Archive for August, 2007

Perl XML Parsing

Friday, August 31st, 2007

Originally, I built the framework for this blog entirely on PHP, using XML to store my articles, comments, and all other data (see this and this for a detailed explanation of the original structure). Unfortunately, this design didn’t lend itself to scalability or adding functionality in terms of XML parsing. In contrast, perl has a DOM-based parser that makes parsing xml nice and easy. I decided to have a go at writing an xml parser in perl that has identical functionality to the php one I’m using currently thinking that I’d be a lot easier to enhance my blog.

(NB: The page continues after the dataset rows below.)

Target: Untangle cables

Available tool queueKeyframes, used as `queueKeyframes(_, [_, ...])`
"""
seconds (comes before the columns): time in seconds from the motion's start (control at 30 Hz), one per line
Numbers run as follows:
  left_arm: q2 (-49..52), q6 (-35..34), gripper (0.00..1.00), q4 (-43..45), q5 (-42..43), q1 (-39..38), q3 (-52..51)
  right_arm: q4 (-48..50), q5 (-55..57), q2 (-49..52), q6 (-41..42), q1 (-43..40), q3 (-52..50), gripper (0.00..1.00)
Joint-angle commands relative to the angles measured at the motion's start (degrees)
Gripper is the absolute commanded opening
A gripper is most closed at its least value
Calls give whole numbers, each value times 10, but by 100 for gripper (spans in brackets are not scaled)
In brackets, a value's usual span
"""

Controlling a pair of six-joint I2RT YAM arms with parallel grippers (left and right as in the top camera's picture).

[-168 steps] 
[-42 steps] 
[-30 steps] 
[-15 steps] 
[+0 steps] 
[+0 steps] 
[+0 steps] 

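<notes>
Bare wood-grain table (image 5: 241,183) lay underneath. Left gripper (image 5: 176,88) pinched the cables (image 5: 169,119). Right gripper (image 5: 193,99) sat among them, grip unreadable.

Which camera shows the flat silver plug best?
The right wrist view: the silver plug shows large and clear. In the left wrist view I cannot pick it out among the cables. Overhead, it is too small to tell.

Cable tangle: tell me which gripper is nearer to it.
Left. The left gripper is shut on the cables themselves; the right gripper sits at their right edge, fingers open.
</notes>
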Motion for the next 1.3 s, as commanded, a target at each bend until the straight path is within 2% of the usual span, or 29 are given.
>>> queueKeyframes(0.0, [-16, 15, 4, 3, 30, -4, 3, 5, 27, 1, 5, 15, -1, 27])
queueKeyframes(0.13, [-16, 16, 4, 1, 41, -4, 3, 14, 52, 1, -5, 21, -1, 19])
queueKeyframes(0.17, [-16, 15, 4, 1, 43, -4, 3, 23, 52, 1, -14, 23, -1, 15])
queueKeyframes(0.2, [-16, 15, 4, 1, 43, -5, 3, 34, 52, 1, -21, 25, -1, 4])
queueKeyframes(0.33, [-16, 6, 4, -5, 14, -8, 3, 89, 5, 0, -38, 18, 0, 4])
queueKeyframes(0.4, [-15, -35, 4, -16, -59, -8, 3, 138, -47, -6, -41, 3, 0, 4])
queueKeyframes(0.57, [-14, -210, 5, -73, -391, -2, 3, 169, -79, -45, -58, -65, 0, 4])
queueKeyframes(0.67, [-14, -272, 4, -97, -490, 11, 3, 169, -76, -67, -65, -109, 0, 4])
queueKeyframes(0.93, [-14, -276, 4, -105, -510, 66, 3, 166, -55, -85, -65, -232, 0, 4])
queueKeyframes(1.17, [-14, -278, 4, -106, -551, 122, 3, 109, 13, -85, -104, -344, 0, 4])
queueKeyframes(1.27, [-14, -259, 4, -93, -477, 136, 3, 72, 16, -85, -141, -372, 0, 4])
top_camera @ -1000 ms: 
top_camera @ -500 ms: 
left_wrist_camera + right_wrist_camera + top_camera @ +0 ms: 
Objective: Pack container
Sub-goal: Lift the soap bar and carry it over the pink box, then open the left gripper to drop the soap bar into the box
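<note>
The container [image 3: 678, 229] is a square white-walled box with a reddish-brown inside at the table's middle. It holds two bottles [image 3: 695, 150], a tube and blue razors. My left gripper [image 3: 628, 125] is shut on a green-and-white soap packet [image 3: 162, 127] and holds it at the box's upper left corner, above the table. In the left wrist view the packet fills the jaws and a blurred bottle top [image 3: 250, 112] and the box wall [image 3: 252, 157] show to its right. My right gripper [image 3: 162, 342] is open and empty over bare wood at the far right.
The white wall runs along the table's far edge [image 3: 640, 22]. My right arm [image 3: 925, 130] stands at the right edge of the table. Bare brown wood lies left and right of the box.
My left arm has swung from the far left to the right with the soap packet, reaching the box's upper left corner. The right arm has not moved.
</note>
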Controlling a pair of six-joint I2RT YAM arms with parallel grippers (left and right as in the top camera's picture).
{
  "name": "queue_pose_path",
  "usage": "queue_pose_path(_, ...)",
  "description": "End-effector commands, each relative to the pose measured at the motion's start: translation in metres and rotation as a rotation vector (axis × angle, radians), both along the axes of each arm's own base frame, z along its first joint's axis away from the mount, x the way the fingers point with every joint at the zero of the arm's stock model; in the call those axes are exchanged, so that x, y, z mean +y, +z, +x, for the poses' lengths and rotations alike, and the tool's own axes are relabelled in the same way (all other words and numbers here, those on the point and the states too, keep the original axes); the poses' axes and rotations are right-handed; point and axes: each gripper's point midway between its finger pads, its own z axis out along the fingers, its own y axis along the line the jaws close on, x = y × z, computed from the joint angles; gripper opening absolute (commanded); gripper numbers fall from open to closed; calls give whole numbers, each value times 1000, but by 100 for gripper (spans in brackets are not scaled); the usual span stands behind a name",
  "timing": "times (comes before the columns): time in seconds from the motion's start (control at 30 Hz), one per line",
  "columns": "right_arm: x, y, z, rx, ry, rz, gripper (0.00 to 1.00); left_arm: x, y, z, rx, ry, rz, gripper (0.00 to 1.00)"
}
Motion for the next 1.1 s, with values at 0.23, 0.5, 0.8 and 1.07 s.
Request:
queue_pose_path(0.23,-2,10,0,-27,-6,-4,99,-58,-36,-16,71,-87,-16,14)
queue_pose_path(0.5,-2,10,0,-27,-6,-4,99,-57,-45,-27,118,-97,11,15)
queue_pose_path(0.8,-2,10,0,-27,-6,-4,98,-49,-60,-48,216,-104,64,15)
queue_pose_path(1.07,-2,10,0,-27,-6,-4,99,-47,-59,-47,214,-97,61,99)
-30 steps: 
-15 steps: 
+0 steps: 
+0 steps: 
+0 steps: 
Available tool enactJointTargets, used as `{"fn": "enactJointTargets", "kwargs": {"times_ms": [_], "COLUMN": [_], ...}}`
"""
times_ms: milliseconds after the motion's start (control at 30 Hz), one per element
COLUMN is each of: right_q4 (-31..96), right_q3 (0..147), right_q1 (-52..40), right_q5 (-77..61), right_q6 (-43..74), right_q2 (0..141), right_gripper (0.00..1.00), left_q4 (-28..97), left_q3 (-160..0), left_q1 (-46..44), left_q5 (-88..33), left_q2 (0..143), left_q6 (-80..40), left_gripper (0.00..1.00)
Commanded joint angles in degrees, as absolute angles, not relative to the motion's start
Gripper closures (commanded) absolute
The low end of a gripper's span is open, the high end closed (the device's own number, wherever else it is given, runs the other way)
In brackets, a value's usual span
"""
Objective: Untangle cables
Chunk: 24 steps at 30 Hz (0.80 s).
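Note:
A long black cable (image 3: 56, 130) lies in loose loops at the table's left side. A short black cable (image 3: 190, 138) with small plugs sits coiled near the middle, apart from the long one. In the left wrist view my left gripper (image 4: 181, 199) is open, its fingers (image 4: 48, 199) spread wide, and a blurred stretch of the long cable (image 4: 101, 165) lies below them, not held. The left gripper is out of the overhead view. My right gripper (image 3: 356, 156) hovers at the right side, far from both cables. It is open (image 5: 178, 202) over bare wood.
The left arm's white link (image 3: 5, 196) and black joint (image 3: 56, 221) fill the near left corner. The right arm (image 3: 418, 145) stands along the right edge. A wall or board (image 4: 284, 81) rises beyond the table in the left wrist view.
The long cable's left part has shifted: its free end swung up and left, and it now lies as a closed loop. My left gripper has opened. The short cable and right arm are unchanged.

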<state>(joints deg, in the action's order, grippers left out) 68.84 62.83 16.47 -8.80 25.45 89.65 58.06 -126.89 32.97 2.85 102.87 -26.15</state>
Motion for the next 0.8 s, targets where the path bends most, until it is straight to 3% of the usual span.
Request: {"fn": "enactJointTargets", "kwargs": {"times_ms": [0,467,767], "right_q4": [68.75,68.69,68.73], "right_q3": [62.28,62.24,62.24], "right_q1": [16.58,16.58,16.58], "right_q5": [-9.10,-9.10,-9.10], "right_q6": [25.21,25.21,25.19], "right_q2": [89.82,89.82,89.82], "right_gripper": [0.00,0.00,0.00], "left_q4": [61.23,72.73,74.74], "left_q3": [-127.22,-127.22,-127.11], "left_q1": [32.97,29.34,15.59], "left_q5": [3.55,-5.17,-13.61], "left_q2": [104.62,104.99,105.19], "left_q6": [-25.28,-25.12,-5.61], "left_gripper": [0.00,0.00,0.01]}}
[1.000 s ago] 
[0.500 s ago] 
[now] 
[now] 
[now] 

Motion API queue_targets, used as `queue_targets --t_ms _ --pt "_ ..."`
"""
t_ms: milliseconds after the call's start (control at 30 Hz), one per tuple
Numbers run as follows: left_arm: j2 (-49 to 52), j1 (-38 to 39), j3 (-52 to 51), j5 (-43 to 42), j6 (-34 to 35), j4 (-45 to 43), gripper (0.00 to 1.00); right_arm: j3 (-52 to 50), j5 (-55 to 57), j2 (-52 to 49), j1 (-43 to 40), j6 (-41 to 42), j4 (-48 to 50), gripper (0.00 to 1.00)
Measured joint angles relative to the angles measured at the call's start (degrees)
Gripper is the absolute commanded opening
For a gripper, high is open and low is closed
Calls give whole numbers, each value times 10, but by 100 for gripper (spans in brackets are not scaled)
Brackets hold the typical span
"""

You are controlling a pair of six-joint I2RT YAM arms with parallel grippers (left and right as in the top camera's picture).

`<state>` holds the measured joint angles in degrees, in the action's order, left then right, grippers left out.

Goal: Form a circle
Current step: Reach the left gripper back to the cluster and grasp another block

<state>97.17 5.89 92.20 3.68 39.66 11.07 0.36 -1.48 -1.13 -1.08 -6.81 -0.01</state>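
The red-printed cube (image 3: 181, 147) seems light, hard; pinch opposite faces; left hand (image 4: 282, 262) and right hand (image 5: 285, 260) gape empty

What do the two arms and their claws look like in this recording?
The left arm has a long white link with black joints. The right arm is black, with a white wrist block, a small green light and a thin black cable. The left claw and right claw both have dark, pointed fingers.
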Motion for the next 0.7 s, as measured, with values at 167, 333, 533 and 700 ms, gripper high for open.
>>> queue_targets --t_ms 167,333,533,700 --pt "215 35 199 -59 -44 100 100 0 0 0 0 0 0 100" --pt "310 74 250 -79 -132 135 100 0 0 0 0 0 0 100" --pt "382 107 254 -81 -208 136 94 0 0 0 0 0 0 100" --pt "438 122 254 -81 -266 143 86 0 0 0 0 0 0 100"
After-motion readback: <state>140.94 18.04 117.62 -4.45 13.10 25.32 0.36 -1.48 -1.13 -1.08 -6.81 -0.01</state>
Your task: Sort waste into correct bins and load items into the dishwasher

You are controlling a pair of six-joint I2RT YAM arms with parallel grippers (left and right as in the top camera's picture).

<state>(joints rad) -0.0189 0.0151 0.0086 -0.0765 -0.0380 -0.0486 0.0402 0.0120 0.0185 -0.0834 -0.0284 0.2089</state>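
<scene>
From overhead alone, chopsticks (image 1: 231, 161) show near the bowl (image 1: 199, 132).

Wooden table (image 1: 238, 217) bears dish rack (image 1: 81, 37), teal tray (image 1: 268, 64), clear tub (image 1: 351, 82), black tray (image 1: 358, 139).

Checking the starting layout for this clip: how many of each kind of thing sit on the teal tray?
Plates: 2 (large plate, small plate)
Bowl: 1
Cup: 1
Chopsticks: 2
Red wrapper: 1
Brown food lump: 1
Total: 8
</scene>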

I’ll start off by briefly explaining both parsers. PHP’s is handle based, meaning that the parser object starts at the top of the document, and whenever it gets to a tag, it calls either a start tag handler, or an end tag handler. When the parser gets to text between tags, it calls a data handler. The parser is good for crawling a file top down, but it’s not that easy to use if you’re looking for specific tags scattered throughout the file. You have to have dummy handlers that don’t do anything and keep switching the handlers when you come across the tag that you’re looking for. It’s also not very good for counting the instances of a specific tag because you may have to use global variables (generally a bad practice that should be avoided if possible) as counters. What’s more, each handler function is essentially just an if/elseif ladder that does something depending on what tag it’s analyzing. What’s more, adding functionality meant changing every handler to recognize a certain tag, or to change behavior when at a certain tag. In my case, I had about 12 different handlers, things were really redundant, and adding functionality was enough of a pain that I just decided not to do it (not the right solution). Using the PHP parser lead to really sloppy code and made it hard to add features to the parser.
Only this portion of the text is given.